Mahkemece bozmaya uyularak istemin kısmen kabulüyle; davacının davalı işyerinde toplam 5335 gün çalışmasının olup yararlanması gereken itibari hizmet gün sayısının 1334 gün olduğunun ve emeklilik işlemlerinin davalı Kurumca değerlendirilmesi gerektiğinin tespitine, gecikme tazminatı ve diğer konulardaki taleplerinin reddine karar verilmiştir.

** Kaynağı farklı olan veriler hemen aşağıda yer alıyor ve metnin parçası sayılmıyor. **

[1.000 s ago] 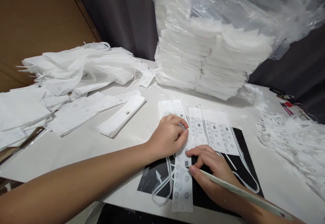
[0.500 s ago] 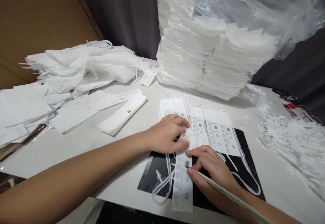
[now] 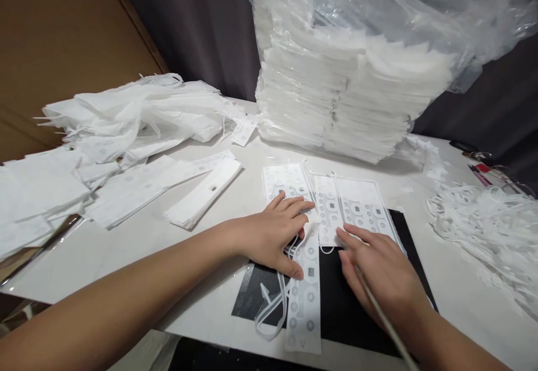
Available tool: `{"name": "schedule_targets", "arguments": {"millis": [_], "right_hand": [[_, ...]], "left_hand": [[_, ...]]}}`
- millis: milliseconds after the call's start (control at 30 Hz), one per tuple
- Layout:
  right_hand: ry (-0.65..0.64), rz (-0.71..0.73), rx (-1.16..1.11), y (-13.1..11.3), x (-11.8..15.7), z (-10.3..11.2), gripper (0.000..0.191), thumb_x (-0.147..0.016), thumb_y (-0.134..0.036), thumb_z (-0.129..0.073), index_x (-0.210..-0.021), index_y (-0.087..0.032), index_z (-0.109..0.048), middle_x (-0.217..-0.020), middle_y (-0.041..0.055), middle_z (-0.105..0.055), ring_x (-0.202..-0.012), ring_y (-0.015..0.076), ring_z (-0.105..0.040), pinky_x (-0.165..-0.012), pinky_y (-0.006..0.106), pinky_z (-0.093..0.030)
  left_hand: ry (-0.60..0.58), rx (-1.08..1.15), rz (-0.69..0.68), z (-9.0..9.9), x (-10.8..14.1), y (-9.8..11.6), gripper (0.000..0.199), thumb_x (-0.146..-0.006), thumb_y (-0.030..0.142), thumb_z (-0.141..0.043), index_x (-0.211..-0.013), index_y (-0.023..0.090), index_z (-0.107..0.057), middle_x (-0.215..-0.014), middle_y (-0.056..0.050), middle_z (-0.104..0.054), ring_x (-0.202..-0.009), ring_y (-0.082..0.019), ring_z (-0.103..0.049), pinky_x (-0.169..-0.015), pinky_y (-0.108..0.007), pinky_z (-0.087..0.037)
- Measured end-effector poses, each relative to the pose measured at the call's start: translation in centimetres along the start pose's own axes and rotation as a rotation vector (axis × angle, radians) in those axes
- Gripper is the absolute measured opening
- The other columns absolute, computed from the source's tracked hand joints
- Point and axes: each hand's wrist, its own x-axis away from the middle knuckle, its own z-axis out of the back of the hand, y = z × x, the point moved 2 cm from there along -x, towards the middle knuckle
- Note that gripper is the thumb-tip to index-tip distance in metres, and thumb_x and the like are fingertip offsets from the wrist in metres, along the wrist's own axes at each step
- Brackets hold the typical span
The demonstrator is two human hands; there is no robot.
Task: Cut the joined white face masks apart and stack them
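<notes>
A long white strip (image 3: 303,304) printed with grey circles and a small dark square lies upright over the front edge of a black mat (image 3: 336,295). My left hand (image 3: 279,233) is spread flat across its upper part, thumb on the strip, fingers on the printed white panels (image 3: 286,177) behind. My right hand (image 3: 380,270) holds a thin pale stick (image 3: 384,318) that slants down to the right; its far end is hidden. Its forefinger touches the lower edge of another printed white panel (image 3: 357,200). White cord loops (image 3: 271,318) lie left of the strip.
A tall stack of white sheets (image 3: 336,91) in clear plastic stands at the back. White fabric pieces (image 3: 138,113) are heaped at the left, beside a folded bundle (image 3: 204,194). A tangle of white loops (image 3: 483,231) covers the right side.
My right hand has moved right, off the long strip to the panel beside it, taking the thin stick along. My left fingers have spread, and the thumb has shifted down onto the strip.
</notes>
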Motion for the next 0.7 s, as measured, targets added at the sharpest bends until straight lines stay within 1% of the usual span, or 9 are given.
{"name": "schedule_targets", "arguments": {"millis": [67, 133, 167, 233, 300, 400, 633, 700], "right_hand": [[-0.059, -0.200, -0.196, 0.5, -0.3, 0.6, 0.016, -0.088, -0.017, -0.052, -0.073, -0.021, -0.052, -0.102, 0.0080, -0.073, -0.098, 0.0237, -0.068, -0.080, 0.035, -0.053], [-0.182, -0.385, -0.410, 0.4, -0.2, 0.4, 0.021, -0.087, -0.021, -0.053, -0.067, -0.022, -0.048, -0.105, 0.0043, -0.073, -0.096, 0.0200, -0.069, -0.078, 0.030, -0.053], [-0.245, -0.454, -0.496, 0.2, -0.2, 0.1, 0.023, -0.087, -0.022, -0.053, -0.064, -0.022, -0.045, -0.105, 0.0032, -0.073, -0.095, 0.0189, -0.069, -0.078, 0.028, -0.053], [-0.331, -0.517, -0.605, -0.3, -0.1, -0.7, 0.024, -0.085, -0.022, -0.052, -0.063, -0.021, -0.044, -0.104, 0.0032, -0.072, -0.096, 0.0188, -0.069, -0.079, 0.028, -0.052], [-0.342, -0.517, -0.642, -0.6, 0.0, -1.3, 0.023, -0.084, -0.021, -0.051, -0.063, -0.021, -0.043, -0.101, 0.0041, -0.072, -0.097, 0.0193, -0.068, -0.079, 0.029, -0.051], [-0.315, -0.488, -0.641, -0.6, -0.1, -1.8, 0.022, -0.083, -0.019, -0.049, -0.062, -0.021, -0.041, -0.099, 0.0044, -0.072, -0.094, 0.0193, -0.067, -0.077, 0.029, -0.050], [-0.300, -0.424, -0.600, -0.7, -0.4, -1.6, 0.024, -0.083, -0.016, -0.050, -0.062, -0.021, -0.039, -0.098, 0.0051, -0.071, -0.093, 0.0191, -0.067, -0.075, 0.029, -0.051], [-0.280, -0.382, -0.566, -0.7, -0.4, -1.7, 0.024, -0.083, -0.014, -0.050, -0.063, -0.021, -0.040, -0.096, 0.0050, -0.071, -0.091, 0.0183, -0.067, -0.074, 0.028, -0.051]], "left_hand": [[0.010, -0.016, 0.000, 0.0, 0.0, 0.2, 0.058, -0.068, 0.060, -0.071, -0.098, 0.013, -0.058, -0.151, -0.022, -0.025, -0.142, -0.040, -0.013, -0.112, -0.062, -0.007], [0.045, -0.039, 0.005, -0.2, 0.0, 0.5, 0.056, -0.067, 0.061, -0.071, -0.095, 0.013, -0.057, -0.150, -0.023, -0.027, -0.141, -0.041, -0.014, -0.111, -0.063, -0.008], [0.065, -0.051, 0.014, -0.3, 0.0, 0.6, 0.056, -0.067, 0.061, -0.070, -0.094, 0.013, -0.057, -0.150, -0.023, -0.027, -0.141, -0.041, -0.015, -0.111, -0.063, -0.009], [0.098, -0.068, 0.029, -0.7, 0.0, 0.8, 0.057, -0.069, 0.061, -0.068, -0.096, 0.013, -0.056, -0.150, -0.024, -0.027, -0.140, -0.042, -0.017, -0.111, -0.064, -0.008], [0.112, -0.070, 0.032, -1.0, 0.0, 0.9, 0.058, -0.071, 0.063, -0.066, -0.097, 0.012, -0.055, -0.150, -0.025, -0.026, -0.140, -0.042, -0.018, -0.111, -0.064, -0.008], [0.123, -0.072, 0.020, -1.3, 0.0, 0.9, 0.060, -0.071, 0.066, -0.064, -0.096, 0.013, -0.054, -0.150, -0.026, -0.026, -0.140, -0.042, -0.019, -0.110, -0.064, -0.008], [0.134, -0.075, 0.017, -1.4, 0.0, 0.7, 0.062, -0.071, 0.067, -0.063, -0.099, 0.012, -0.054, -0.150, -0.026, -0.026, -0.140, -0.041, -0.019, -0.111, -0.063, -0.007], [0.138, -0.067, 0.018, -1.4, 0.0, 0.7, 0.062, -0.071, 0.067, -0.063, -0.099, 0.012, -0.054, -0.150, -0.025, -0.026, -0.140, -0.041, -0.019, -0.112, -0.062, -0.006]]}}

Somut olayda dava dilekçesinde, davacının itibari hizmet süresinden yararlanma isteminin yasal ve doğal sonucuna ilişkin konulara yer verilmiş olmasının davanın kısmen kabulünü gerektirmediği ve doğacak prim farkının davacı yararına hüküm altına alınması konusunda da bir istem bulunmadığı halde, davanın kısmen kabulüyle, yargılama gideri ve vekalet ücretinden davacının da sorumluluğunu gerektirir şekilde karar verilmiş olması usul ve yasaya aykırı olup bozma nedenidir.
Ne var ki, kararın gerekçe kısmındaki açıklamadan maddi hataya dayalı olduğu anlaşılan bu yanlışlığın giderilmesi yeniden yargılama yapılmasını gerektirmediğinden hüküm bozulmamalı, H.U.M.K.’nun 438/7. maddesi gereğince düzeltilerek onanmalıdır.

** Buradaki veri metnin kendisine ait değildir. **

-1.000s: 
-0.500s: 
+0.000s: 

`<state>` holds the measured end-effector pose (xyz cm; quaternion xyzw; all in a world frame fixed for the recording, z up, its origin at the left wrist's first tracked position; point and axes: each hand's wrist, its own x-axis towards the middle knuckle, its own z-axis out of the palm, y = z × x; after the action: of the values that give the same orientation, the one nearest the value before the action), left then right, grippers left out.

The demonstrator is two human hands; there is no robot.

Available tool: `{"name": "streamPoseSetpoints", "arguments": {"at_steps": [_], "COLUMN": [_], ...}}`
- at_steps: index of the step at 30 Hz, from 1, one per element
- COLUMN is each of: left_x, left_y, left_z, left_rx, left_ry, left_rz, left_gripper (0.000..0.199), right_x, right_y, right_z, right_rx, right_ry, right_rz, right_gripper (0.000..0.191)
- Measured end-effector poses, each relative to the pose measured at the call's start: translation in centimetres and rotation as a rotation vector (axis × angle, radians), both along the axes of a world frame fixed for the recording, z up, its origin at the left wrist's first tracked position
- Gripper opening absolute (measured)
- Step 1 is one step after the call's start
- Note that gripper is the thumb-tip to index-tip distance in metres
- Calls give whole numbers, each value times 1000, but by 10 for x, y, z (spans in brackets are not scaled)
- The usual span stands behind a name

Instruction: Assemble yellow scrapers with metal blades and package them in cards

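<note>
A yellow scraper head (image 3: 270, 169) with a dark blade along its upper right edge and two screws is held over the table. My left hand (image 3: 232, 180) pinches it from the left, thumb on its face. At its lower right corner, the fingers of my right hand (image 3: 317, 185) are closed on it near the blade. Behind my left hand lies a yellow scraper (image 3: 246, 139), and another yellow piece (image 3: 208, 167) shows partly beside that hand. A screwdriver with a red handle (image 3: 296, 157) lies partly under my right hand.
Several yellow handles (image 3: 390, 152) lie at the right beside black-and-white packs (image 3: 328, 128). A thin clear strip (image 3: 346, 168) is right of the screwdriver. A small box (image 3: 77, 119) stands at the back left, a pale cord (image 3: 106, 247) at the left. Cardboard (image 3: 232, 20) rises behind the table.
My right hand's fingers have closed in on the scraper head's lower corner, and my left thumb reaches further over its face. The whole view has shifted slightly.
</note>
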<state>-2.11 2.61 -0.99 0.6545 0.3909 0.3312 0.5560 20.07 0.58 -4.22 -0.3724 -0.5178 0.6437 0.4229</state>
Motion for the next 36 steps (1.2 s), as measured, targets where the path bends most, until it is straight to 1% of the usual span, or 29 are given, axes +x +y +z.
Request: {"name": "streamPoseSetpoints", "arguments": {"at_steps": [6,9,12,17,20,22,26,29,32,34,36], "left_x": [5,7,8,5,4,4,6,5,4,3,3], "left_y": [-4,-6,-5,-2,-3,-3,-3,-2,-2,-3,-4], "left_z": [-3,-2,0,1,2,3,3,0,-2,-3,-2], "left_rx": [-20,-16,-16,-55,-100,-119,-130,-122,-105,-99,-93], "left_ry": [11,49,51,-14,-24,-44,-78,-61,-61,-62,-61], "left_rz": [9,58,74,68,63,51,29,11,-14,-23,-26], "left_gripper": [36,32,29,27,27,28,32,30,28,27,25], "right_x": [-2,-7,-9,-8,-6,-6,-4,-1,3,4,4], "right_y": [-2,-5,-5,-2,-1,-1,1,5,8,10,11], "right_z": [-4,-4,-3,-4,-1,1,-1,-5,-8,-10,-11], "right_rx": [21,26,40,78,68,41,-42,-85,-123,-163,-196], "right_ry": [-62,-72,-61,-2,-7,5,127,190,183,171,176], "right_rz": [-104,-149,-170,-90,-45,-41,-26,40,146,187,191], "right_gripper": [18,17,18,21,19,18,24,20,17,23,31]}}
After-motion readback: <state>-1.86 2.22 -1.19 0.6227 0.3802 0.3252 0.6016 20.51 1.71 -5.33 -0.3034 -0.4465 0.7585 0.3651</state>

SONUÇ: Yukarıda açıklanan nedenlerle hüküm fıkrasının tümden silinerek yerine;
“1-Davanın Kabulüne;
Davacının davalı işyerinde 17.03.1992-19.02.2007 tarihleri arasında 5335 gün çalıştığı, yararlanması gereken itibari hizmet süresinin 1334 gün (3 yıl 8 ay 14 gün) olduğunun tespitine,
2-Davacının emeklilik işlemlerinin davalı Kurum tarafından nazara alınması gerektiğinin tespitine,
3-Gecikme tazminatı ve diğer konulardaki taleplerinin reddine,
4-Davacı kendini vekil ile temsil ettirdiğinden hüküm tarihinde geçerli olan A.A.Ü.T’ne göre 1.200,00 TL. avukatlık ücretinin davalı Kurum ve işveren şirketten müştereken ve müteselsilen alınarak davacıya verilmesine,
5-Davacı tarafından yapılan toplam 543,24 TL yargılama giderinin davalı Kurum ve işveren şirketten müştereken ve müteselsilen alınarak davacıya verilmesine,
6-Davacı tarafından peşin yatırılan 28,40 TL harcın davalı işveren şirketten alınarak davacıya verilmesine, peşin harcın mahsubu ile bakiye 5,30 TL harcın davalı işveren şirketten alınarak Hazineye gelir kaydına” rakam ve sözcüklerinin yazılmasına, hükmün düzeltilmiş bu şekliyle ONANMASINA, 21.05.2012 gününde oybirliğiyle karar verildi.